This repository contains the code for the deep learning optimization algorithms described in "SGD: Going as Fast as Possible, But Not Faster" (Alice Schoenauer-Sebag, Marc Schoenauer and Michèle Sebag - https://arxiv.org/abs/1709.01427).
-
Code: the only dependency is Torch, which can be installed following the instructions here: http://torch.ch/docs/getting-started.html
-
Data: if MNIST or CIFAR-10 datasets are not in the running repository, they will be downloaded and unzipped prior to running.
It is easy to run using the command line:
$ cd [folder_where_repo_was_cloned]
$ qlua -lenv script.lua [dataset] [algorithm] [hyper-parameter 1] [hyper-parameter 2] [learning rate] [model] [batch normalization]
Parameters:
- dataset: str. Possible values: 'mnist' or 'cifar'
- algorithm: str. Possible values: 'agadam', 'alera', 'salera', 'spalera' (paper agma-based methods), or 'nesterov' for NAG, 'adam' for Adam and 'adagrad' for Adagrad
- hyper-parameter 1: float.

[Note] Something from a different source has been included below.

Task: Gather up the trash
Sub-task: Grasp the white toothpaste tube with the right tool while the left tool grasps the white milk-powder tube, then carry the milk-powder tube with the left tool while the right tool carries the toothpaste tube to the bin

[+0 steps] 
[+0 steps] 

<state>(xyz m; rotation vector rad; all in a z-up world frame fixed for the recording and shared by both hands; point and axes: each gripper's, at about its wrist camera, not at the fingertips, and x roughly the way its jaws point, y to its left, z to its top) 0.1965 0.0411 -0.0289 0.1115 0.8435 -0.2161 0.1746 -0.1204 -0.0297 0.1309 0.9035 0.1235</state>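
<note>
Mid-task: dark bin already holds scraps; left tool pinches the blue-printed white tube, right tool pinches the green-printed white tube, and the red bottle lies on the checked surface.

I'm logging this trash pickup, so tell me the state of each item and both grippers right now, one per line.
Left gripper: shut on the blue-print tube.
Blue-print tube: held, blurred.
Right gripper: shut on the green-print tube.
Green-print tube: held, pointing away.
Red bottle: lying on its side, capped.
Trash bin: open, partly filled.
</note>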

Value for the alpha parameter of all agma-based methods, momentum for NAG and beta1 for Adam.
- hyper-parameter 2: float. Value for the C factor of all agma-based methods, beta2 for Adam.
- learning rate: float. Value for the initial learning rate
- model: int. Possible values: 0, 2 or 4 (see paper for architecture details).

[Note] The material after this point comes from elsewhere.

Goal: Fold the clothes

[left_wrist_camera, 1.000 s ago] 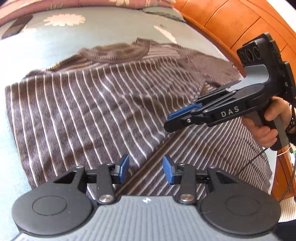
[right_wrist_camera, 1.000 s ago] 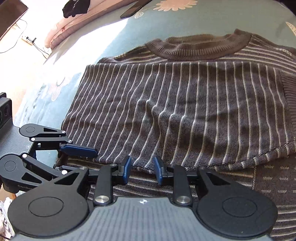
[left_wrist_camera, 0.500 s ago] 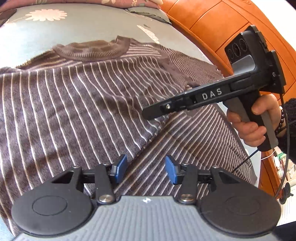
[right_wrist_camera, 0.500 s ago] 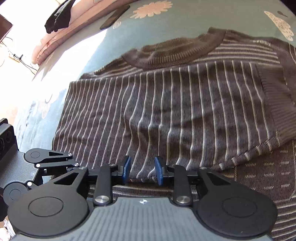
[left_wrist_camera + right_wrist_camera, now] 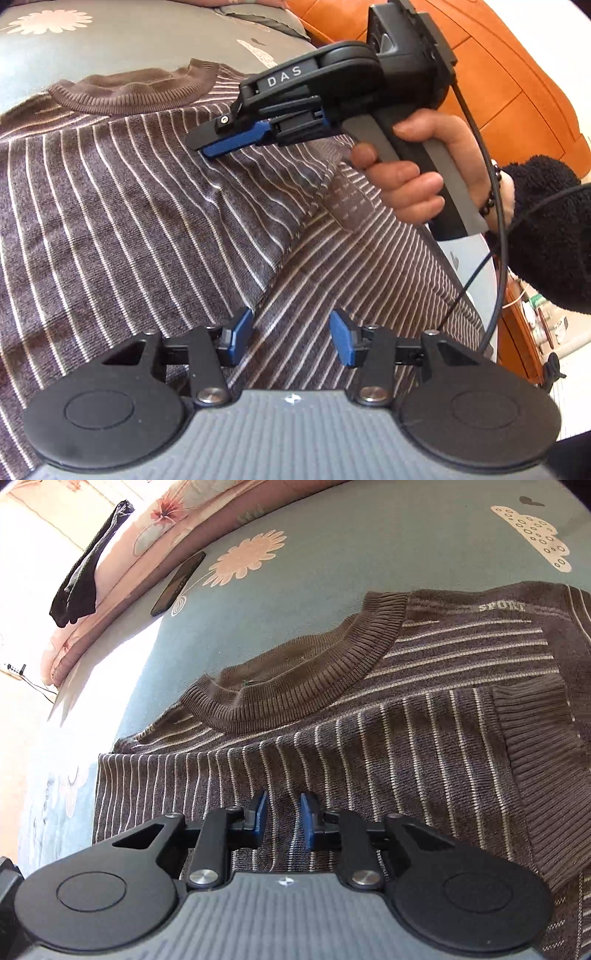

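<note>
Over the sweater (image 5: 129, 206), the right gripper (image 5: 282, 818) has narrowed (nothing pinched), left gripper (image 5: 291, 336) half-open.

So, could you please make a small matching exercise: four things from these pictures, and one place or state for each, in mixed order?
Things:
1. sweater
2. phone
3. dark garment
4. left gripper

Places or states:
a. hangs over the pink bedding
b. lies by the flower print
c. jaws apart above the stripes
d. spread on the bed, collar far

Pairs: 1-d, 2-b, 3-a, 4-c
</note>
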The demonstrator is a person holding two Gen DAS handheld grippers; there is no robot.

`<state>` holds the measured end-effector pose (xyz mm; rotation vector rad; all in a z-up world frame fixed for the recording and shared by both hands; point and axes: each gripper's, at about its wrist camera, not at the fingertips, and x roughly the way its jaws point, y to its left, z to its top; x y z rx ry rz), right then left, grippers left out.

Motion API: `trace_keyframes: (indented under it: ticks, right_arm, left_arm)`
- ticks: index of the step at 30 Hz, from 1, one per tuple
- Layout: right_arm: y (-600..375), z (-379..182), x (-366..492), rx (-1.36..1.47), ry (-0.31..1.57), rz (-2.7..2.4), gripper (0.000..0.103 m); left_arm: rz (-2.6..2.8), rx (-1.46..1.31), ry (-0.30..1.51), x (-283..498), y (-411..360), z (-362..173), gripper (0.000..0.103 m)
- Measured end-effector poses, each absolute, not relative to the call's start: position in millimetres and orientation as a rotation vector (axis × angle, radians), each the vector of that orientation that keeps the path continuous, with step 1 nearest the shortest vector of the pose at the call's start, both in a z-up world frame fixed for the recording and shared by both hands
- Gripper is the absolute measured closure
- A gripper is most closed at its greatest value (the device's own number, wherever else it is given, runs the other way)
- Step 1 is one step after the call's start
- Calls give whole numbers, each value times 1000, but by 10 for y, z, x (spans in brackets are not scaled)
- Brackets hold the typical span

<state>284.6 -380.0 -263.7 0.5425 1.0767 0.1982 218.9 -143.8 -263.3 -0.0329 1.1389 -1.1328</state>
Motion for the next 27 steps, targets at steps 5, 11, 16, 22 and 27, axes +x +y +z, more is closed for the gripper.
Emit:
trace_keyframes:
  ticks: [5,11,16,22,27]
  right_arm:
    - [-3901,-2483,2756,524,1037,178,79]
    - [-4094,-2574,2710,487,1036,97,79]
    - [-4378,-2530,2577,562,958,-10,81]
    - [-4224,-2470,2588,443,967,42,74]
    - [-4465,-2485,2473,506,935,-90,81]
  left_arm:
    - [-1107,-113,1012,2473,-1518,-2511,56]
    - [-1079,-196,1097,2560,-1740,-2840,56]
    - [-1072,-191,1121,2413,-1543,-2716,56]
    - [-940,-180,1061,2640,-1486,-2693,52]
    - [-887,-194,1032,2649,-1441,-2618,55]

- batch normalization: leave blank for not using any batch normalization layers, or 1 to use them in all layers of model types 2 or 4.
Other parameters have a default value and can be modified in script.lua: regarding the use of GPUs vs GPUs with CUDNN drivers vs CPUs, the run verbosity and the folder name where to save results.